PROBLEM
Report how many lines of the records below include the word "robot". Give nothing but the number.

EXTRACTED DATA
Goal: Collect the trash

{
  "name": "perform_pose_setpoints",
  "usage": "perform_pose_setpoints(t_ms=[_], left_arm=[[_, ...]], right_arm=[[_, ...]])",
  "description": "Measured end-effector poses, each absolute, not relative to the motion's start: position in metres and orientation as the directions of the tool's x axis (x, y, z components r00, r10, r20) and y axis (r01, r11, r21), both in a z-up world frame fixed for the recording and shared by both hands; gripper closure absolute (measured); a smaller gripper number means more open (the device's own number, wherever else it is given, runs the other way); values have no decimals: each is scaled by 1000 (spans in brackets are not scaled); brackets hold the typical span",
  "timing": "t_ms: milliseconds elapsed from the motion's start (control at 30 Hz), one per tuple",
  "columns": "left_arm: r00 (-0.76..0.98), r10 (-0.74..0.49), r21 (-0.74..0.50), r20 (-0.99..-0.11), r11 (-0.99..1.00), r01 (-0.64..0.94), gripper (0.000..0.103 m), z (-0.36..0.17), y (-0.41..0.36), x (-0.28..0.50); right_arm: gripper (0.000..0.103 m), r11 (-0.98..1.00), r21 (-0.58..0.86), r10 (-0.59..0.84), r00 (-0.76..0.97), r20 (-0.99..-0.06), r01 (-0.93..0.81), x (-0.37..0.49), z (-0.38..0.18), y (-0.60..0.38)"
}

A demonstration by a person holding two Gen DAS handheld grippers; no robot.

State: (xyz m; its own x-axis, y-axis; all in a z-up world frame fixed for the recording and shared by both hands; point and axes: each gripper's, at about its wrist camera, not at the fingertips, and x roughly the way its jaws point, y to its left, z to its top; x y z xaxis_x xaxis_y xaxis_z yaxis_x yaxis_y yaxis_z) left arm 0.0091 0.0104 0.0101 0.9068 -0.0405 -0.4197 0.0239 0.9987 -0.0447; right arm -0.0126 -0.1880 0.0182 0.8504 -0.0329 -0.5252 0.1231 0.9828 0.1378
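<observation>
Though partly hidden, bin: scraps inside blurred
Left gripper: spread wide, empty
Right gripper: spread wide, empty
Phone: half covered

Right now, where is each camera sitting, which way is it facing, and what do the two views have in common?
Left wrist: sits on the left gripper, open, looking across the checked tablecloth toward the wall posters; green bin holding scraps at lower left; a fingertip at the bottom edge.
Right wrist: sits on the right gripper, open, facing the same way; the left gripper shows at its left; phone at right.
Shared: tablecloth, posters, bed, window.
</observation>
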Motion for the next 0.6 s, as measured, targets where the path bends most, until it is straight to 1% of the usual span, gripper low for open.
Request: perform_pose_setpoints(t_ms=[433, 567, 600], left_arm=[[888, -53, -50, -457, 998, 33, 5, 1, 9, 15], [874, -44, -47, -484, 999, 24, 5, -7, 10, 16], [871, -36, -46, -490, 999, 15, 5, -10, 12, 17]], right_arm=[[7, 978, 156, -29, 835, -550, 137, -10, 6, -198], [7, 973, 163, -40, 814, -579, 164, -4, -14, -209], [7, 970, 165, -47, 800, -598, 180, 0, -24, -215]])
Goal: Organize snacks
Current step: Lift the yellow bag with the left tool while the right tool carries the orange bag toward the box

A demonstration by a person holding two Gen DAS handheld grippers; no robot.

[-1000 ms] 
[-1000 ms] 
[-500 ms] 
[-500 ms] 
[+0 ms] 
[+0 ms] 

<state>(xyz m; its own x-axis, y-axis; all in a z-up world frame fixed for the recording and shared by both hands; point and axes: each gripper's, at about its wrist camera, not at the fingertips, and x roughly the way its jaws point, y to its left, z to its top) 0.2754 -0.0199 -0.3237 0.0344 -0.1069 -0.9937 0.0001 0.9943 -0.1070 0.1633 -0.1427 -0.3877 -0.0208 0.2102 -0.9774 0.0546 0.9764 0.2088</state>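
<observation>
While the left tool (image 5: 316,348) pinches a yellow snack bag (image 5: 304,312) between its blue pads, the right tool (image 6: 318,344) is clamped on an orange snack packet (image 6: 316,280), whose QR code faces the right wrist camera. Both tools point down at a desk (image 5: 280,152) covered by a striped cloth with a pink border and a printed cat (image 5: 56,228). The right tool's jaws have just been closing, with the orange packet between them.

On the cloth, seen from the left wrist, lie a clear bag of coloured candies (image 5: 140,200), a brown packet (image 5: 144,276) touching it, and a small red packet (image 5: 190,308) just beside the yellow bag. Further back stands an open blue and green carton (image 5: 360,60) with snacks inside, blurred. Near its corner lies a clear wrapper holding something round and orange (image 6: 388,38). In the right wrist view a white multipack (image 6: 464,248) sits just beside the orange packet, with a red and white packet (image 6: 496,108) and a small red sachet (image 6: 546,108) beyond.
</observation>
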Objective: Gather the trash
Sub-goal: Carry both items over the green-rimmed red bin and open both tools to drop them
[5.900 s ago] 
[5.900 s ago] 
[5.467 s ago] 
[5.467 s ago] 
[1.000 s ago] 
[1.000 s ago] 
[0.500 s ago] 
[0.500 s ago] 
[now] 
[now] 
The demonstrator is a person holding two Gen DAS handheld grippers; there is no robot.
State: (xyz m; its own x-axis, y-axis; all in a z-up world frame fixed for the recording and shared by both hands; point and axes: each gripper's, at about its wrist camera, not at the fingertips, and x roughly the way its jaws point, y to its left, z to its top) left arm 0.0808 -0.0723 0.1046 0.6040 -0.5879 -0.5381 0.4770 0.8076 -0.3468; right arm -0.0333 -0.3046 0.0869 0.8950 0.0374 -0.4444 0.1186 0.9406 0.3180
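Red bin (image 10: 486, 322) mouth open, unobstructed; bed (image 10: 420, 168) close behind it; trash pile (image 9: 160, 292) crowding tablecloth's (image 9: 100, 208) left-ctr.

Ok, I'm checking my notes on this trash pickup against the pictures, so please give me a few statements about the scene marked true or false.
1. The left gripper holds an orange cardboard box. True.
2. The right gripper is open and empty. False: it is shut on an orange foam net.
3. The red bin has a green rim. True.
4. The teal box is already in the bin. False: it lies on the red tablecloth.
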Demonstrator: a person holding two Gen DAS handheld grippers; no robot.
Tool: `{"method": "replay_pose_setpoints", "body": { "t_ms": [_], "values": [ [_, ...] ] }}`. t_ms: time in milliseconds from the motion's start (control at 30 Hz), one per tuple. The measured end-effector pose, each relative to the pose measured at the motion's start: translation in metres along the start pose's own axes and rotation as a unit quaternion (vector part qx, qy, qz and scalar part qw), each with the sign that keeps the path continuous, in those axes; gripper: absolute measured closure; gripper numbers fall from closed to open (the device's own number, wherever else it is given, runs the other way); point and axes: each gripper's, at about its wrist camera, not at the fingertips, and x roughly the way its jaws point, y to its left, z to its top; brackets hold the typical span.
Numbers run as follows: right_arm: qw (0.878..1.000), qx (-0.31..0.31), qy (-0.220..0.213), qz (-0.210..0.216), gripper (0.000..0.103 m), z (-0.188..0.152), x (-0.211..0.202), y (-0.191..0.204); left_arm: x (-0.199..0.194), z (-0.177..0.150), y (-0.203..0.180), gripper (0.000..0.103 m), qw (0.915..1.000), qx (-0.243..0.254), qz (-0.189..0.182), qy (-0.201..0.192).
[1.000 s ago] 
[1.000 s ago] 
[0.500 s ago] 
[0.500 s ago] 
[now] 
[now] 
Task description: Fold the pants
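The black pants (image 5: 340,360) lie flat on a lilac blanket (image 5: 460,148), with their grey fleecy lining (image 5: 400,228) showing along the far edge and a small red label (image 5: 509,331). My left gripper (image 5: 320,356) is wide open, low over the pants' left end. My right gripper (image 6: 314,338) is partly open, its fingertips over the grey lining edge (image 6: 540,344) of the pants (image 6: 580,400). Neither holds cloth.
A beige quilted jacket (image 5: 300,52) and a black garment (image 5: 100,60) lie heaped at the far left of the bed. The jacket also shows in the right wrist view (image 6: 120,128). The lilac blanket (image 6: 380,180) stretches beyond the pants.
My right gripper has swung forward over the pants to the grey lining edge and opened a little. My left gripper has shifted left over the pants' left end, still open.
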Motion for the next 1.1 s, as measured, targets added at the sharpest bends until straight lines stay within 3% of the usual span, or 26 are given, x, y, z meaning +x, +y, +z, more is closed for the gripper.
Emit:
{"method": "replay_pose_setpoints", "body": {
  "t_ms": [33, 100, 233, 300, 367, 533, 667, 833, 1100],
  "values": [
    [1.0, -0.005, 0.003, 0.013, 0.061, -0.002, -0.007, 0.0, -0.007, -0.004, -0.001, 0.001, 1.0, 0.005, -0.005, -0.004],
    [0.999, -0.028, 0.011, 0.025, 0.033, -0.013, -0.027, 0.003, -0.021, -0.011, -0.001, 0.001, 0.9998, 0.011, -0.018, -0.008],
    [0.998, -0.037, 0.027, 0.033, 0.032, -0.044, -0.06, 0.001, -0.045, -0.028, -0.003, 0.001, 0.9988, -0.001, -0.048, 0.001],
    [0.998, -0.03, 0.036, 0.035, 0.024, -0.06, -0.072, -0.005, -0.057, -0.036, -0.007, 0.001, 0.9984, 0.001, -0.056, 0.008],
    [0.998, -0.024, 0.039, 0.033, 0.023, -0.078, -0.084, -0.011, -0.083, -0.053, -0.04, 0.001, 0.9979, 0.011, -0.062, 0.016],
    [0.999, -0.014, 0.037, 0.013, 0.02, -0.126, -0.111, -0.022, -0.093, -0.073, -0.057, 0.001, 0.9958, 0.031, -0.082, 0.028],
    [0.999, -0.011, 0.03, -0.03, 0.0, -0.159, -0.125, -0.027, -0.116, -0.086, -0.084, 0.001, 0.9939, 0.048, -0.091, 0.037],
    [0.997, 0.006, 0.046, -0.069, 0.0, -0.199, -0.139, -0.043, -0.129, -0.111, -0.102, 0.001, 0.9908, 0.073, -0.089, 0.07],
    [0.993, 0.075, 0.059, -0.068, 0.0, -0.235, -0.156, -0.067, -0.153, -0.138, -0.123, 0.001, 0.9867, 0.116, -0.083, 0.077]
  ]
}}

RESULT FOR THIS EXERCISE
4